# [Exercise aim]
Leave out every picture and set down, exactly, the lines below from the one holding "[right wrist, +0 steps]" up to and including the one holding "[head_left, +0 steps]".

# [Data provided]
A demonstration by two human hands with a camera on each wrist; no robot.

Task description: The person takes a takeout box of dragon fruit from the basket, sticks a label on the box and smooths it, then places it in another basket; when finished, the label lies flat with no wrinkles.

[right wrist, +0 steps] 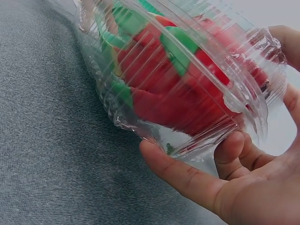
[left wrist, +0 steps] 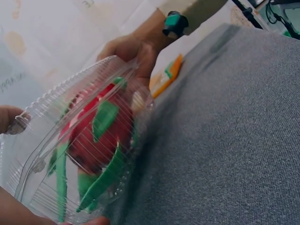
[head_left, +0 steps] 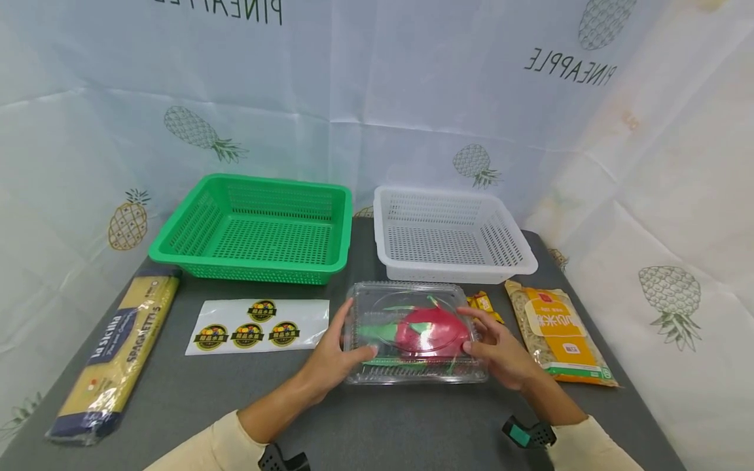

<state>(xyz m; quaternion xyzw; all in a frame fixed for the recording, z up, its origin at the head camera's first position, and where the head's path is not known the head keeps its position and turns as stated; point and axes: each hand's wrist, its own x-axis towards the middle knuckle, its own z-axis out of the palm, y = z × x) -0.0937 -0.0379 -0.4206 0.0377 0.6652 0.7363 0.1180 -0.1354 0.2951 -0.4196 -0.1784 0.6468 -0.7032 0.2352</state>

# [Completed exercise]
[right wrist, +0 steps] 
[left wrist, +0 steps] 
[head_left, +0 steps] 

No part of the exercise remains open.